• **Exercise**
Scan the lines below and report each one containing "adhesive" by copying it.

• **Excerpts from a dataset**
---

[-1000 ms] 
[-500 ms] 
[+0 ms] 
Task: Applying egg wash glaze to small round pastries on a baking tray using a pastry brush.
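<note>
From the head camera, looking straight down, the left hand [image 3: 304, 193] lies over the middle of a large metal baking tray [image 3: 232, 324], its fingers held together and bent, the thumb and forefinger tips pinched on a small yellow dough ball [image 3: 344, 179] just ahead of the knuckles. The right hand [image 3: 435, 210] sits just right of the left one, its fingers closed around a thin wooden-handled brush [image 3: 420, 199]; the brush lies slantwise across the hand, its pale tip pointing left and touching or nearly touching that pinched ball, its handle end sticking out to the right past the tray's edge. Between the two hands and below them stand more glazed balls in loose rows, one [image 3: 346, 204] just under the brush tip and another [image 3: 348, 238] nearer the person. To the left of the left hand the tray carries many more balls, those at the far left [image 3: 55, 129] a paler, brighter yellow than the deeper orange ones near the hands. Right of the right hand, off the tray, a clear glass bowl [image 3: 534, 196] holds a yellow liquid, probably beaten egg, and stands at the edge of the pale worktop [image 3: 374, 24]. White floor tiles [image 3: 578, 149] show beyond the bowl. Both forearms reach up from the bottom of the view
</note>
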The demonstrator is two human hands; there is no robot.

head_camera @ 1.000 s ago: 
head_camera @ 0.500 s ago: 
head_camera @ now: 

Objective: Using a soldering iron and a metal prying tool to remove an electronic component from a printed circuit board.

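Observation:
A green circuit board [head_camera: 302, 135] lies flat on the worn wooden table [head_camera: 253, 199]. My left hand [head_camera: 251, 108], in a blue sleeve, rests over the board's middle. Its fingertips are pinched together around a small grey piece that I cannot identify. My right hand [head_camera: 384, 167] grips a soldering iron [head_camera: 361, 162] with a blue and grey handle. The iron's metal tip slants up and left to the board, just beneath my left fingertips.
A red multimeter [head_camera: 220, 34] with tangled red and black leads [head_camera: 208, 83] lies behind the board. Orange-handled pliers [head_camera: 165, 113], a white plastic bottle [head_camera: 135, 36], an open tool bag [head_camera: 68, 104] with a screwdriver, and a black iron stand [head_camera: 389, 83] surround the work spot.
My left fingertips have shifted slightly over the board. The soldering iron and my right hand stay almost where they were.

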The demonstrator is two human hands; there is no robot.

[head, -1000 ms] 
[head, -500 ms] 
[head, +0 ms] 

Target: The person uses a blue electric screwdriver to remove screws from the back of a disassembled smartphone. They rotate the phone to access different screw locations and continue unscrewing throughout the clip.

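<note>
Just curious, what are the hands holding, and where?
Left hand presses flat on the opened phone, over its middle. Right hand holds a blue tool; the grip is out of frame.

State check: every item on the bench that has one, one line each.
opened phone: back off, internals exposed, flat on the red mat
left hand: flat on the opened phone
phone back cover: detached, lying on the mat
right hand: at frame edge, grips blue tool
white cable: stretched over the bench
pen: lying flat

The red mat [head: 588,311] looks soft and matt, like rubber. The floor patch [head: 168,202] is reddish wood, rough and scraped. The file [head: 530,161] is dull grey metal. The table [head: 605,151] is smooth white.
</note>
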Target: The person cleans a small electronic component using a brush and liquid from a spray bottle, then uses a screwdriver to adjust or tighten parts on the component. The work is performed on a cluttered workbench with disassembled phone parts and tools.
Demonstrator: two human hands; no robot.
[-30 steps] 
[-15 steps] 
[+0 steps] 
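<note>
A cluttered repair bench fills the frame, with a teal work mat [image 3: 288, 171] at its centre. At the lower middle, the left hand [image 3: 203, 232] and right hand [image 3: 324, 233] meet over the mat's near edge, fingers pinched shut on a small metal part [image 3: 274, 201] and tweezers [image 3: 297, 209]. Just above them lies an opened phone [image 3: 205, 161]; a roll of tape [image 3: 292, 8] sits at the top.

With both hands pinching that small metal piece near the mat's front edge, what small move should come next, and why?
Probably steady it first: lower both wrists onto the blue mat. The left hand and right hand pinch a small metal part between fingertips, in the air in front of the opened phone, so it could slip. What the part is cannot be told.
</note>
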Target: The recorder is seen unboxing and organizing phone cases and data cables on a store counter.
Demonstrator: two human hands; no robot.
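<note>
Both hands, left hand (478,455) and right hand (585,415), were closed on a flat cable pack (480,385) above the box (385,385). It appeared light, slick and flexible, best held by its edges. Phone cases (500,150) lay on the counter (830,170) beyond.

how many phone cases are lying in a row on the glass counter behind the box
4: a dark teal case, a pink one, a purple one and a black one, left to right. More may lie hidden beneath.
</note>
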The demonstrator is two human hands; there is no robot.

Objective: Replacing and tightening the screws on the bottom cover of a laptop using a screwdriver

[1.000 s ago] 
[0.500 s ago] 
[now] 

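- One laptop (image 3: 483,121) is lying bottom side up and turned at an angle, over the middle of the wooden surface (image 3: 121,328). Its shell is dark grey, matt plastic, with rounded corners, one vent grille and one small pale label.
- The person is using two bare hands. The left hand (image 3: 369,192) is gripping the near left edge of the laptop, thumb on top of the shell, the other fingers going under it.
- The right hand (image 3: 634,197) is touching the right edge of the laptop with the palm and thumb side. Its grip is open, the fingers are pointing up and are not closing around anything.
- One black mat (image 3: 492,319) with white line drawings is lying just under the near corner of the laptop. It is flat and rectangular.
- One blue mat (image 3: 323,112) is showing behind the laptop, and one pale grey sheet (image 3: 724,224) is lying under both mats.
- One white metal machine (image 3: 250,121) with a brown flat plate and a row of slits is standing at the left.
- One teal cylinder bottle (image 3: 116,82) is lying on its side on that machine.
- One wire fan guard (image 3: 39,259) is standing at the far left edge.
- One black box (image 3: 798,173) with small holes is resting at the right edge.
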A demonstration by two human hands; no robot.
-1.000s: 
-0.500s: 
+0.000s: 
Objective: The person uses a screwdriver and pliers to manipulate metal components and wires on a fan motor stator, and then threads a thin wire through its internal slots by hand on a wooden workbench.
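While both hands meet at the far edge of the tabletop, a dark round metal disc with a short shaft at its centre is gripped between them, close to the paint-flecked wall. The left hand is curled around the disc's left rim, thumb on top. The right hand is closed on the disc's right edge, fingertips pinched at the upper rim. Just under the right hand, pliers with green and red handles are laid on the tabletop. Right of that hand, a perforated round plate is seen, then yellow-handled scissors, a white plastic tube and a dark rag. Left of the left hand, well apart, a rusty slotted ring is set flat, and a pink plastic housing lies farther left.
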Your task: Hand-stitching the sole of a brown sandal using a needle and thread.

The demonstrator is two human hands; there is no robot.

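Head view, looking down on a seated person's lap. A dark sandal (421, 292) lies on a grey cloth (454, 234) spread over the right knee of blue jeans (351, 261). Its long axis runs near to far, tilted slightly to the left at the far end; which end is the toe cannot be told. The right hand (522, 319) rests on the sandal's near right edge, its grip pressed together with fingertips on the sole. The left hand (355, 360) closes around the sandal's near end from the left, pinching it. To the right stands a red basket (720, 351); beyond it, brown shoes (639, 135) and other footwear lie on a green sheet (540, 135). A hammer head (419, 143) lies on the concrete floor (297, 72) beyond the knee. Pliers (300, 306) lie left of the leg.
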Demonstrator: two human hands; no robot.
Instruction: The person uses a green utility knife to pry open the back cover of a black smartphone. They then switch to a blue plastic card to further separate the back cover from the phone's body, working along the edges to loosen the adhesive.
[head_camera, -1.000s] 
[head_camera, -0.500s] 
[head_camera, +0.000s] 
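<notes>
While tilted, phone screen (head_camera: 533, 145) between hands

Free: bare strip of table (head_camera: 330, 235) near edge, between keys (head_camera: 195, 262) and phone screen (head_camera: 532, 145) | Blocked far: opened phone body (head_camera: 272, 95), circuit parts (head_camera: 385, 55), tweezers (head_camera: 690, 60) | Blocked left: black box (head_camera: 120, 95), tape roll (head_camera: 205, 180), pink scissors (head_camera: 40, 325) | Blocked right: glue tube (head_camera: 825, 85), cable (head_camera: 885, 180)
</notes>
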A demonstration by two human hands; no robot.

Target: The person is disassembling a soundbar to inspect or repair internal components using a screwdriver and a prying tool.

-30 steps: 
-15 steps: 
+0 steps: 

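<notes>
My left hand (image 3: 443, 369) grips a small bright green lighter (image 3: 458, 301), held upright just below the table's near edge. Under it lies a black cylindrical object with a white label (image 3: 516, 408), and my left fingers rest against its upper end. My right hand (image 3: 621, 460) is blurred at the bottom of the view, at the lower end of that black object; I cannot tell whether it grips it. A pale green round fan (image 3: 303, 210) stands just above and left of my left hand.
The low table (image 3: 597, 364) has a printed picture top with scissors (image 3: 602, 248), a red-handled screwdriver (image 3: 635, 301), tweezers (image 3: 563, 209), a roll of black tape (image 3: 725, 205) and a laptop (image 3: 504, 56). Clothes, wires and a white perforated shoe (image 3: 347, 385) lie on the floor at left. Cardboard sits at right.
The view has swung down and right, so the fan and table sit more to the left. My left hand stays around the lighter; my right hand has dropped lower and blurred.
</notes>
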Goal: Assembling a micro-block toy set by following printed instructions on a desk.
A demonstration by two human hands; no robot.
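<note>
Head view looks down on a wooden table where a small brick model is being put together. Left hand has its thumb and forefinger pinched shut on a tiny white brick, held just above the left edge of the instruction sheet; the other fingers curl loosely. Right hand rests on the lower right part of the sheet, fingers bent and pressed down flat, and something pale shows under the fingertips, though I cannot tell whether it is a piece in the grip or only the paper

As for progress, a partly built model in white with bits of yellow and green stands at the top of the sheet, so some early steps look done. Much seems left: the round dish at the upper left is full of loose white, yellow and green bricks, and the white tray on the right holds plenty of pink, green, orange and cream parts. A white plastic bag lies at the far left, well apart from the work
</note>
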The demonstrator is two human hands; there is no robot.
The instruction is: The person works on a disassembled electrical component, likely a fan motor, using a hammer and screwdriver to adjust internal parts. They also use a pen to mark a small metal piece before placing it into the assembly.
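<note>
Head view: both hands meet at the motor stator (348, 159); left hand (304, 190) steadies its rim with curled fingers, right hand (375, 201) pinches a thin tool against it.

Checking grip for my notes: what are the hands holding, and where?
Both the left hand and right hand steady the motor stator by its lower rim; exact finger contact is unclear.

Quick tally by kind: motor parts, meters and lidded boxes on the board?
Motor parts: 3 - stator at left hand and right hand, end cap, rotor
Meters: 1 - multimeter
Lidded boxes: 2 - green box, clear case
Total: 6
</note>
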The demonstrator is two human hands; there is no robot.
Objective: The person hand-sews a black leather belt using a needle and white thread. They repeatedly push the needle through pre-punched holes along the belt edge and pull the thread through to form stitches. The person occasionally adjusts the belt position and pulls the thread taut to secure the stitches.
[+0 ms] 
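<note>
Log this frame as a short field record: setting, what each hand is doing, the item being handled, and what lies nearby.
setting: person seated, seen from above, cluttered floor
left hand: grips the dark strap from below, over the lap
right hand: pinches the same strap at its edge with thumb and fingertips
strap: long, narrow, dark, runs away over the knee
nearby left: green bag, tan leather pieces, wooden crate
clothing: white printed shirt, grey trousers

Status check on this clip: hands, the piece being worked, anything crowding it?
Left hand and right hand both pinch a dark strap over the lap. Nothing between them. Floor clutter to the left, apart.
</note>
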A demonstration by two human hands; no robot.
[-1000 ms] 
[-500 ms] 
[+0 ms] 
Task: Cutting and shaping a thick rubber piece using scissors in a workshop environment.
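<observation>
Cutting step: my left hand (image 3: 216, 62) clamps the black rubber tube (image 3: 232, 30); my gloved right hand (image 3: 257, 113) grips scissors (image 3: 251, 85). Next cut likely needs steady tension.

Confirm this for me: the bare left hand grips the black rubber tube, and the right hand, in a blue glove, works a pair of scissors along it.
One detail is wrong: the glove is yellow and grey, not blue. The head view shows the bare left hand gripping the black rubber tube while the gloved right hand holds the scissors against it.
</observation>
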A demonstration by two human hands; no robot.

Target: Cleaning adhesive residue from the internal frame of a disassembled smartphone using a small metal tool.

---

• **Written reply**
Instruction: The person uses a green utility knife to pry open the back cover of a black smartphone. They then switch to a blue plastic card to further separate the back cover from the phone's body, working along the edges to loosen the adhesive.
Target: Cleaning adhesive residue from the internal frame of a disassembled smartphone using a small metal tool.

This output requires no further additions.